[Instructions for the task]: Below are lines of data, and only some are wanted. Please repeat exactly those from the line that has "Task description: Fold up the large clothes" through the line that has "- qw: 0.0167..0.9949".

[Data extract]:
Start of Block
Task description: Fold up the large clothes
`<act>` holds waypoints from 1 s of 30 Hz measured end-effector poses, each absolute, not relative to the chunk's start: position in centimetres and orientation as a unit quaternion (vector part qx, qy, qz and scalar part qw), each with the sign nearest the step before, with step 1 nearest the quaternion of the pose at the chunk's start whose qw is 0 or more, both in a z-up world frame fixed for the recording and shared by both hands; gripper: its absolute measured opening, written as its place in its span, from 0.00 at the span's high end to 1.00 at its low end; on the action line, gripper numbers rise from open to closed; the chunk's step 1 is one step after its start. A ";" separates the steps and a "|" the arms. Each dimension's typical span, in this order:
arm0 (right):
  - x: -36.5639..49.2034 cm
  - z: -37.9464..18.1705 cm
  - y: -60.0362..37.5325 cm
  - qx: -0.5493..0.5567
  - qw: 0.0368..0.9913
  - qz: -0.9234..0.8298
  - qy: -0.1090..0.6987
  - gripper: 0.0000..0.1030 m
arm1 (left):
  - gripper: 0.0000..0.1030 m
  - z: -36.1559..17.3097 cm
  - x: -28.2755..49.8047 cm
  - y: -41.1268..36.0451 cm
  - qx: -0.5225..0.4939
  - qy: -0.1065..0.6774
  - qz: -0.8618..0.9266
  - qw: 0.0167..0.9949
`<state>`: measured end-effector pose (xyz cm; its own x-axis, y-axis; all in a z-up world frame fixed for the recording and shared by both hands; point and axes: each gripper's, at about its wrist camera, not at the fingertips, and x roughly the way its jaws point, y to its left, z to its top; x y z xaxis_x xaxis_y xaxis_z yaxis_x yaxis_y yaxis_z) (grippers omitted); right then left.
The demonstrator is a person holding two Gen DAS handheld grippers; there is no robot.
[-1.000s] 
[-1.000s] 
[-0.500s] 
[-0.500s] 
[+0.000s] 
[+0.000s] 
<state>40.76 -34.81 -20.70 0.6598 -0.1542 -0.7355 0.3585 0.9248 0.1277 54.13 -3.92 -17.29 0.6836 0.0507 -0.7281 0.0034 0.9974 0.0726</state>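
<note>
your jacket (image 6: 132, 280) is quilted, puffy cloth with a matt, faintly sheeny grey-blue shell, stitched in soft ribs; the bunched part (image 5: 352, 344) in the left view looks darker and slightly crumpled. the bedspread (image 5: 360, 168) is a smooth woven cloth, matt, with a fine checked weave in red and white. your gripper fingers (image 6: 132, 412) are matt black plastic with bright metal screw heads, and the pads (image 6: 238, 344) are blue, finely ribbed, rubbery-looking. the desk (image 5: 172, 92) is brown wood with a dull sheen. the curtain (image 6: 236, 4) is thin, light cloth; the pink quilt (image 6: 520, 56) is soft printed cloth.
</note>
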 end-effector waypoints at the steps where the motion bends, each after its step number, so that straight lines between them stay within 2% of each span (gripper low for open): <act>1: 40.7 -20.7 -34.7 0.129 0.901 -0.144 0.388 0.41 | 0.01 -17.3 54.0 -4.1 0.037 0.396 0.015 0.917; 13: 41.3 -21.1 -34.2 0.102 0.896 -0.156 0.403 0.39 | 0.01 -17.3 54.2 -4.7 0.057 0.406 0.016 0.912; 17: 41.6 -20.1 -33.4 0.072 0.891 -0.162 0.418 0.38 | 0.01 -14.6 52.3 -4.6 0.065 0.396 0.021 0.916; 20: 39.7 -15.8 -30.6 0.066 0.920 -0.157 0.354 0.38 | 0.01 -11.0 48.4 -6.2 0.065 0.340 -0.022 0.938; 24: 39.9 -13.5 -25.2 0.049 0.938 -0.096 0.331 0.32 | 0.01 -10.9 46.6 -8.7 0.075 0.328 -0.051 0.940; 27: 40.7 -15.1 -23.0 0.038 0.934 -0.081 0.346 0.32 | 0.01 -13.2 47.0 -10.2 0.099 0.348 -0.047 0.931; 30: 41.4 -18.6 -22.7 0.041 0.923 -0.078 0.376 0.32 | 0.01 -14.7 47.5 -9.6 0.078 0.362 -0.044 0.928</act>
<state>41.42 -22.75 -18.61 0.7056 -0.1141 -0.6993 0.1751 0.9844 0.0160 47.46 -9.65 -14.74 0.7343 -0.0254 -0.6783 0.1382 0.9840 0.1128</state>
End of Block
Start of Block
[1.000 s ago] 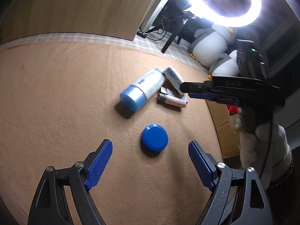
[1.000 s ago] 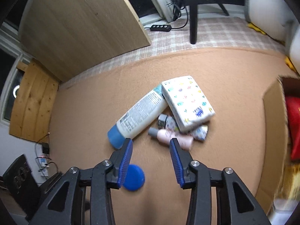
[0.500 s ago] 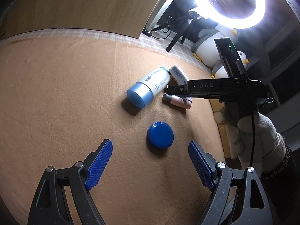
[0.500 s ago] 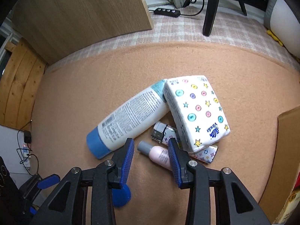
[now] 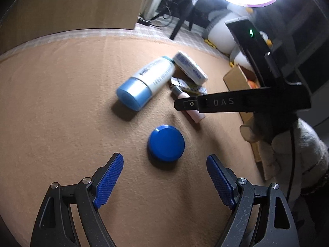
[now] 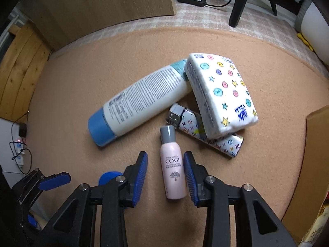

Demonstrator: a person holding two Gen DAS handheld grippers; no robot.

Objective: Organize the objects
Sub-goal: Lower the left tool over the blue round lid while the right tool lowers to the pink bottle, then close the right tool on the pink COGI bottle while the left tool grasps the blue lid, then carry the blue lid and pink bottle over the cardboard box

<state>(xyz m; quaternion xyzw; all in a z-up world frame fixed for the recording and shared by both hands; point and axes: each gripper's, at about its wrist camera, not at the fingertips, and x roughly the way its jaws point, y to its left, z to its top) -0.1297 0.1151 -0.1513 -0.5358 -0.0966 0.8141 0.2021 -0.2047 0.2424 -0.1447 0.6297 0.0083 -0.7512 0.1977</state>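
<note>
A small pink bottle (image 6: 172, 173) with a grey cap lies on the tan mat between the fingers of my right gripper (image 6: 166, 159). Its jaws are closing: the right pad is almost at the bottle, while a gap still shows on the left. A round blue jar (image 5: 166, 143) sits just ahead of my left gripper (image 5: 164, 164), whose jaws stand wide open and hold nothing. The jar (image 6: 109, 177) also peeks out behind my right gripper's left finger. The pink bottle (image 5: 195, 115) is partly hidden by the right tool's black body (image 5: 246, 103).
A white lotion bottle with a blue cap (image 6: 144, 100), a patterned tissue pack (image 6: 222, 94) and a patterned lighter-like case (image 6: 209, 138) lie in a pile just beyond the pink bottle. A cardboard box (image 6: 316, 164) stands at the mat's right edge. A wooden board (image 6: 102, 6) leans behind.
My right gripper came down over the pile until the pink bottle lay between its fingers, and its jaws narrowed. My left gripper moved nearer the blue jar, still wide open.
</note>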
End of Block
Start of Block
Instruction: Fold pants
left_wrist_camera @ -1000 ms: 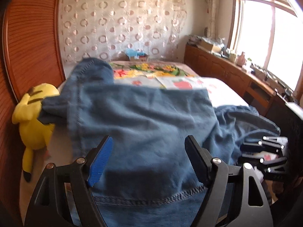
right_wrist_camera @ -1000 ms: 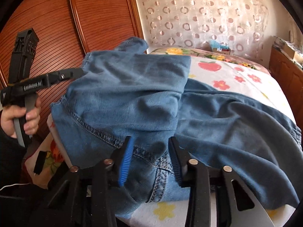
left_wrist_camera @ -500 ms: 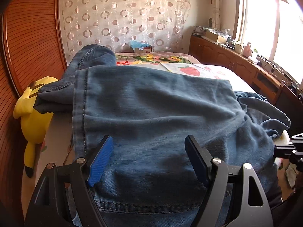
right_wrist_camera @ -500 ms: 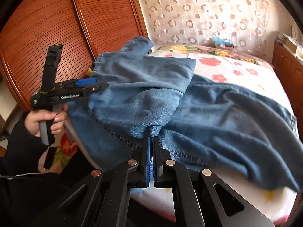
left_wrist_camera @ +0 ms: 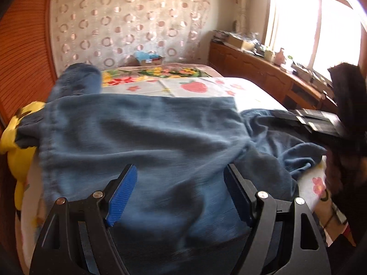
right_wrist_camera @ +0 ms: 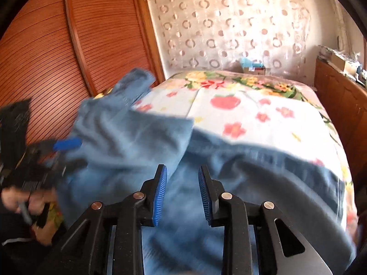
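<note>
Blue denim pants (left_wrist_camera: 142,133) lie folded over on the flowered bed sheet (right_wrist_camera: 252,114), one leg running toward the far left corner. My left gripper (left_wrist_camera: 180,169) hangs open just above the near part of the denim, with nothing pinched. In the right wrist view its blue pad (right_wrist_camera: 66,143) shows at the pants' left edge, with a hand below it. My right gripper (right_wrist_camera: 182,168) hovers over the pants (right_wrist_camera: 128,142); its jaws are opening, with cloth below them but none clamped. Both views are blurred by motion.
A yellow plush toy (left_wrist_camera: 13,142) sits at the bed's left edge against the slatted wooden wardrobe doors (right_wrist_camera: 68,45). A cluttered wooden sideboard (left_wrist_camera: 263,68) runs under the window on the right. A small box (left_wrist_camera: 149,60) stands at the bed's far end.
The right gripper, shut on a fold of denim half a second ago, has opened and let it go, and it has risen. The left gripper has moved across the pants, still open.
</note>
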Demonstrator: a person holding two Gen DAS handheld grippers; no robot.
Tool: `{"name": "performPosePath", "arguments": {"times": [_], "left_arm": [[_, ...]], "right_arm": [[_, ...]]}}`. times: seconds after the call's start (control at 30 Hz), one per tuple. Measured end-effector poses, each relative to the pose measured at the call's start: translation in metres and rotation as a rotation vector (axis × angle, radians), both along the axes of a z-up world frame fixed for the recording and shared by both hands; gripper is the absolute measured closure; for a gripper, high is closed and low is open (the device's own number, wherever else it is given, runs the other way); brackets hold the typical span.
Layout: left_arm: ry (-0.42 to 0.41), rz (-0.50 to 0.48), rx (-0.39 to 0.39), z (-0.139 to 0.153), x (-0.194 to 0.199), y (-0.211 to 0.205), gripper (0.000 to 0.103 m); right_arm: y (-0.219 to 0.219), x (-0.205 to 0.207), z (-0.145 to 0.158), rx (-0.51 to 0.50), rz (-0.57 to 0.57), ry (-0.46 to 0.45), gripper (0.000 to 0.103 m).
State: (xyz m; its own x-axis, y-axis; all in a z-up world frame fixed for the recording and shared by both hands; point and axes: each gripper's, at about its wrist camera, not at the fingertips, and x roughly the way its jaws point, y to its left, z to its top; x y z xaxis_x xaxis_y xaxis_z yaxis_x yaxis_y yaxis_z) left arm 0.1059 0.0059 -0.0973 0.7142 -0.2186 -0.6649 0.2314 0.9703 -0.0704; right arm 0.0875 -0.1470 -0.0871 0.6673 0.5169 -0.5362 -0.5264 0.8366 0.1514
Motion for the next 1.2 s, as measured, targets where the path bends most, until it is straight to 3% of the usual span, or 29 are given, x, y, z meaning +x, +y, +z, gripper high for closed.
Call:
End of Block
[Exercise output]:
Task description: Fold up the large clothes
`<act>` holds waypoints from 1 s of 30 Hz measured end-effector poses, each absolute, not relative to the chunk's start: position in centimetres and orientation as a unit quaternion (vector part qx, qy, qz and scalar part qw), each with the sign nearest the step before, with step 1 nearest the quaternion of the pose at the chunk's start whose qw is 0 or more, both in a z-up world frame fixed for the recording and shared by both hands; gripper: its absolute measured opening, written as its place in its span, from 0.00 at the span's high end to 1.00 at its low end; on the action line, gripper numbers rise from open to closed; the chunk's step 1 is one step after its start. A ";" separates the steps and a "|" the arms. Each dimension's typical span, in this order:
arm0 (right):
  - x: -36.5639..49.2034 cm
  - z: -37.9464..18.1705 cm
  - y: -60.0362..37.5325 cm
  - qx: -0.5493..0.5567
  - qw: 0.0368..0.9913
  - qz: -0.9234..0.8298
  - qy: -0.1090..0.6987
  - gripper: 0.0000..0.1030 m
arm1 (left):
  - gripper: 0.0000..0.1030 m
  - z: -36.1559..17.3097 cm
  - x: -28.2755..49.8047 cm
  - y: -41.1268..36.0451 cm
  - qx: -0.5225..0.4939
  - qy: -0.1065..0.6774
  - qz: -0.8618..0.9266
  - qw: 0.0167..0.9949

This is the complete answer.